Теперь самое трудное. Прежде всего, для Элиаса.
Сначала разминаю его. Несильно, затрагивая лишь самые верхние слои мышц, и лишь потом увеличиваю силу воздействия. Он настолько зажат, что в некоторых местах под моими руками почти камень. Требуется время, чтобы этот камень поддался.
Ему больно настолько, что слезы постоянно текут по его лицу. И все же ребенок молчит. Не стонет, не просит остановиться.
Боже, я в жизни не видела такой выдержки. Сама бы на его месте верещала, не смолкая.
— Все будет хорошо, - я должна говорить с ним, чувствую, что должна, пусть даже большую часть моих слов он пропустит мимо ушей. – Ты настоящий мужчина! Настоящий воин. Знаешь, большинство взрослых не имеют и части той силы, что есть у тебя.
Он старается спрятать лицо, старается не показать слезы.

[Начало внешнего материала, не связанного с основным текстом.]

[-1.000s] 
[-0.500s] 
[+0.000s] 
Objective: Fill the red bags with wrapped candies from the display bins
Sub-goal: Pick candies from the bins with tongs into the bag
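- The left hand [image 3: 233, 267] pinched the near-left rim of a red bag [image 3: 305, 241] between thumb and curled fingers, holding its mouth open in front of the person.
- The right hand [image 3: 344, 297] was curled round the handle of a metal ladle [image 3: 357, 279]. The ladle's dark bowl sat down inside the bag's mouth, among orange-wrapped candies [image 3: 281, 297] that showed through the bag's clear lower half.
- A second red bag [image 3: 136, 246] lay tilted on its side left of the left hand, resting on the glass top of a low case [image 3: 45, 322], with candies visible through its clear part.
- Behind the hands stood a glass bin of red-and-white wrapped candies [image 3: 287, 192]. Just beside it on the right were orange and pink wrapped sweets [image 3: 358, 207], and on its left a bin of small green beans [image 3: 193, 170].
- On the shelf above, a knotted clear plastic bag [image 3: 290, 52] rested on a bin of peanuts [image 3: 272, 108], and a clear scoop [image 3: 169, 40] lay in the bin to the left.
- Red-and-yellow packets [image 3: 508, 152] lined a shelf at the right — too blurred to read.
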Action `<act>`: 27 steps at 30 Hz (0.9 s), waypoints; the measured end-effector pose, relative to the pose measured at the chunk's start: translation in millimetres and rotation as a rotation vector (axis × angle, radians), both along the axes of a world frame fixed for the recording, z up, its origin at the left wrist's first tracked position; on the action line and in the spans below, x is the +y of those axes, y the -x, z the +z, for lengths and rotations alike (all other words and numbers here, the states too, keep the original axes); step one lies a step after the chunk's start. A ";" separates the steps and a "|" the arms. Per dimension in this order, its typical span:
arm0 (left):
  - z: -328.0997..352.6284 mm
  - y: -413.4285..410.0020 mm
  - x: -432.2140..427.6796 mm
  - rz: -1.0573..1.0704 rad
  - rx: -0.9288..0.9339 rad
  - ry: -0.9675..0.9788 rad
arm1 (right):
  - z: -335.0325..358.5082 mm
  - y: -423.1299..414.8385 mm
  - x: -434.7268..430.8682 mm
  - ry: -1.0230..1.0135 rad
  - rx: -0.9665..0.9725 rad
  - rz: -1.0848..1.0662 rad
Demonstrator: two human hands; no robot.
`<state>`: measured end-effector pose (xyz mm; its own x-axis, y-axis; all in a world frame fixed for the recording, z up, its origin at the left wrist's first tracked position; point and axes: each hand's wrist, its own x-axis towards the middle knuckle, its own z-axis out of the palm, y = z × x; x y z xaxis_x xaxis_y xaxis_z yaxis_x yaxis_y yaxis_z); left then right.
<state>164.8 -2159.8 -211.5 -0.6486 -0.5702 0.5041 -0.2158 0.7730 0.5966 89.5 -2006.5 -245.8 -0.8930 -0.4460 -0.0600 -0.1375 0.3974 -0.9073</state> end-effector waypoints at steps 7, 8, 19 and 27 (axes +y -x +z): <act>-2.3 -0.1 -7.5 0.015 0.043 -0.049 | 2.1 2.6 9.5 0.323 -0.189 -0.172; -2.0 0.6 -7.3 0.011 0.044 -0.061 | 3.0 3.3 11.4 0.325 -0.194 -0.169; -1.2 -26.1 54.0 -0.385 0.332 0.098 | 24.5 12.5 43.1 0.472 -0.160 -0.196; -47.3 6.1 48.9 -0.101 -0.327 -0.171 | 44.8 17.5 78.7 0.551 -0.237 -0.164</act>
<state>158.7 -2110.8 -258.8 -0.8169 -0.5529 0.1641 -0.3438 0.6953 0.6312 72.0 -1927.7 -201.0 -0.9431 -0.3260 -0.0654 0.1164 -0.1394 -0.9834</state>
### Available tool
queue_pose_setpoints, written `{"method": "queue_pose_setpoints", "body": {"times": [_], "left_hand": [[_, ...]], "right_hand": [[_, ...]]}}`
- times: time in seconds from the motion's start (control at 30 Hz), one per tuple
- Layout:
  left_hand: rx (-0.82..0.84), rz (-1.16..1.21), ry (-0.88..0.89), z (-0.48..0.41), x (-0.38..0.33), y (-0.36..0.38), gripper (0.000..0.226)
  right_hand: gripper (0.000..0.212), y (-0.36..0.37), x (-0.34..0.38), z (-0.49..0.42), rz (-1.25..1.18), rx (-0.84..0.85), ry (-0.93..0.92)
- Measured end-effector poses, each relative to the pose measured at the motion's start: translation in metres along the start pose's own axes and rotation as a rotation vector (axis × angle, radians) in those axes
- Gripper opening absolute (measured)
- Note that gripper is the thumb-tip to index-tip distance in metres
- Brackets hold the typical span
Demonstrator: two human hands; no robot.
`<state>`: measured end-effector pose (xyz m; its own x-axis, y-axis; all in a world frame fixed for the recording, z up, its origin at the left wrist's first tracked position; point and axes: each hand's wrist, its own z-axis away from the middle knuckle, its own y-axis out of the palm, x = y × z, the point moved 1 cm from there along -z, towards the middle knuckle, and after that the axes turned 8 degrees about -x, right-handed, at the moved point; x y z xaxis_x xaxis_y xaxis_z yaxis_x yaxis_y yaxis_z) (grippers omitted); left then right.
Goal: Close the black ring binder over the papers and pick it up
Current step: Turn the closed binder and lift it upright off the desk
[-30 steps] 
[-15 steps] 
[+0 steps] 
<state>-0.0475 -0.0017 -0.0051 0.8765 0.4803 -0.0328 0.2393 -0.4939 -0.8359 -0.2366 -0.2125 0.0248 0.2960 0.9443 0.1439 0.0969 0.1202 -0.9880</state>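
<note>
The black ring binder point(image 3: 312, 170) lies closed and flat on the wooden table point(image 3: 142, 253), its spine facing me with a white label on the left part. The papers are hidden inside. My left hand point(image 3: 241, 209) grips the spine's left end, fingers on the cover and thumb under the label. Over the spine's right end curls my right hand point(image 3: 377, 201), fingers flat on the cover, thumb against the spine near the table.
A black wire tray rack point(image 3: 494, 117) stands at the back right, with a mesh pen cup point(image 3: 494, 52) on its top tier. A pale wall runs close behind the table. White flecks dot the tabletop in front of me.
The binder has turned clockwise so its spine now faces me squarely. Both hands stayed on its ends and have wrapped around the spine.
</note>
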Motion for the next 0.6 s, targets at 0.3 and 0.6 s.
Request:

С трудом сдерживаюсь, чтобы не разреветься самой.
Черт! Нет, нельзя!
— Вздохни…
Элиас не выдерживает и кричит только когда и прокручиваю его, когда резкими отрывистыми движениями пытаюсь высвободить защемлённые нервы. Это как разряд тока по всему телу, как взрыв. Но без этого никак.
За спиной вскакивает Хамон, краем глаза вижу, как наливается кровью его лицо, как он шагает ко мне. Но на его пути встает жена. Она что-то непрерывно ему шепчет, стоит на пути, отступая только тогда, когда он таранит ее всем корпусом.
— Все.
Я тяжело дышу.
Тяжело дышит ребенок на столе передо мной.
Осторожно переворачиваю его на спину.
— Ты большой молодец. Поверь, с твоей стороны это настоящий подвиг.